BlackBerry’s research found a plethora of cases where pen-testers themselves had published bypasses for built-in operating system protections and defensive security products such as antivirus software. “Soon afterwards, we have watched a range of advanced threat actors adopt and deploy them successfully,” BlackBerry warned in the report. “Apparently, this is happening without any coordinated disclosure with the defensive security companies.”

Josh Lemos, vice-president of research and intelligence at BlackBerry Cylance, said: “Over the past five years, the explosion of groups around the globe offering offensive testing services has led to practices that can materially compromise a company’s security posture.”

The report noted that there were a multitude of examples of public disclosure of security product bypasses by pen-testers resulting in speedy implementation by advanced persistent threat (APT) groups. “All that is needed is a simple search of the phrase ‘AV [antivirus] bypass’ on Twitter, given that roughly 80% of the results yield open postings by pen-testers,” it said.
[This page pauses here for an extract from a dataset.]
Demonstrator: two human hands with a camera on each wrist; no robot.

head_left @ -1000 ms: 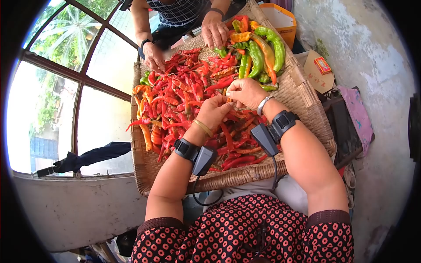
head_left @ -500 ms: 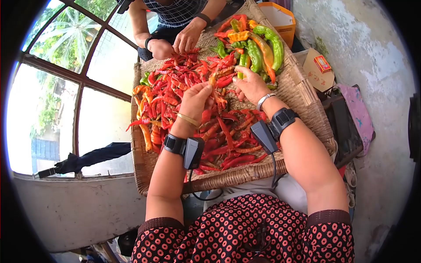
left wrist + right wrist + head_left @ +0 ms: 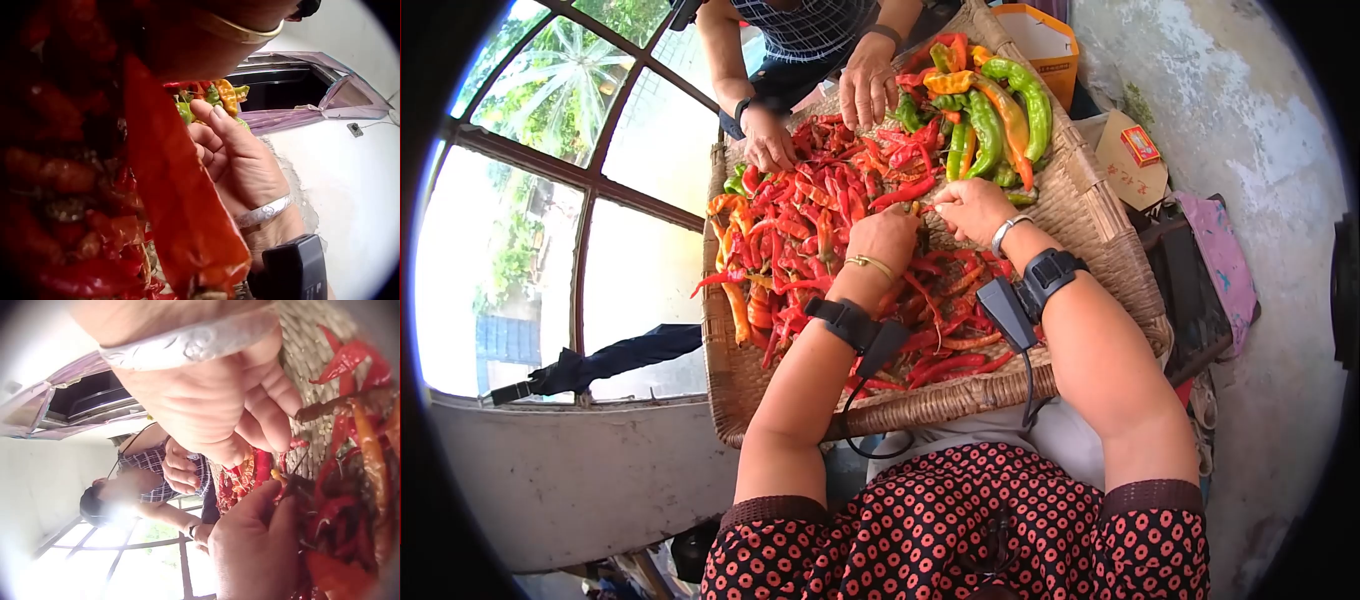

In one case, which occurred on 19 April 2016, BlackBerry said a pen-tester published a blog post in which he presented a problem he had encountered in failing to bypass a built-in protective feature of Windows during client engagements. Hoping to assist other pen-testers who may have encountered the same problem, he then posted a legitimate bypass of that security feature.

According to BlackBerry, the pen-tester’s webpage has since been taken down, but an archived version is still available. “No sooner had the pen-tester posted the bypass than the technique was implemented in real-world attacks across hundreds of targets by more than half a dozen APT and criminal groups – a problem that has continued for years afterwards,” said the report.

Kevin Livelli, director of threat intelligence at BlackBerry Cylance, added: “We must hold ourselves accountable to each other and to ourselves to ensure that we remain good stewards for those who rely on our support – and be deserving of their trust.”

The report also found instances of trained experts at security companiies confusing pen-testers with threat actors.